Chapter 16
The study had begun to smell of damp wool, sealing wax, and stale frustration.
Frederick stood at the edge of his desk with one hand braced against its scarred surface, listening as the guard before him finished his report.
Lennox had taken up position near the hearth, though he had not relaxed into it.
He never did when the matter at hand involved uncertainty, borders, or women vanishing from Highland roads.
The guard was young enough to still carry some stiffness in the shoulders when reporting to his laird, but old enough to have learned the value of precision.
Mud marked the hem of his cloak and dried in a pale streak along one boot.
He had come in hard from the north and had not paused long enough even to fully warm himself.
“There is nay mistake in it, me Laird,” he said. “Another woman is gone. This one from Cairn.”
Frederick’s expression did not change, though his breath caught painfully all the same.
Cairn sat near the northern perimeter, small and unremarkable at first glance.
A village of shepherds, traders, and families who had lived long enough in one place to think themselves beyond notice.

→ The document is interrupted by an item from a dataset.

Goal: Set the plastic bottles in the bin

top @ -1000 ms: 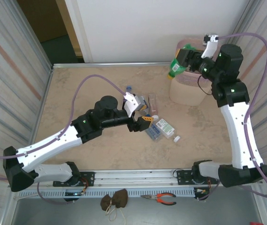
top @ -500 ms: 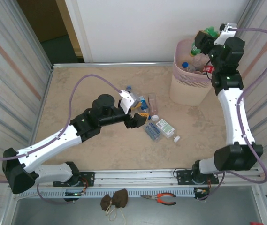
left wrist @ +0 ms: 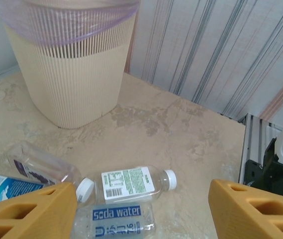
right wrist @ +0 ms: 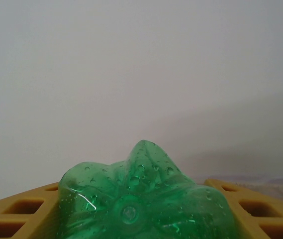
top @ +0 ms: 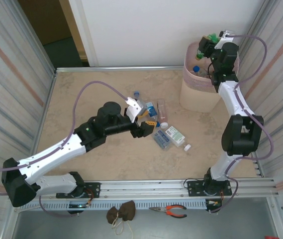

It was not the sort of place that should have drawn attention from men who hunted with coin in mind rather than hunger.
“How long since she vanished?” Frederick asked.
“Two days, perhaps three,” the guard replied. “The husband said she went out just before dusk to fetch one of the goats that had slipped a fence. She did nae return.”
“Nay signs of struggle?”
“Nay.”
That alone told its own story now.
A missing woman with no disturbance, no blood, and no cry heard in time was no longer coincidence. Not after the first. Not after the attack in the wood. Not after the runner who had bled across Frederick’s land only to vanish near another clan’s edge.
“The hounds?” Frederick asked.
The guard nodded at once. “They took the scent from the edge of the goat track and held it well for most of the morning. The trail crossed the ridge path and went east.”
Lennox shifted his weight. “East, where?”
The guard glanced briefly toward him, then back to Frederick. “Into the O’Douglas clan’s land, or near enough to it that none of the men wished to press forward without your word. About a day away if a man rides with purpose.”
Frederick was silent for a long beat.
A day away. Nae an accident, then.
The pattern sharpened, not into certainty, but into shape, and he immediately wished that his brother-in-law were there. He had a run-in with O’Douglas about a year ago, and he would certainly not stray from another opportunity to bury them.
I will send word to him about this.
The guard stood waiting, his breathing steady but his attention taut.
He knew, as any man with eyes would know, that each new report tightened something inside the keep.
A laird could endure one unexplained loss and call it misfortune if he was a fool.
Two and a trail crossing borders was something else entirely.
Frederick inclined his head once. “Ye did rightly.”
Relief flickered across the man’s face, though he kept his posture firm.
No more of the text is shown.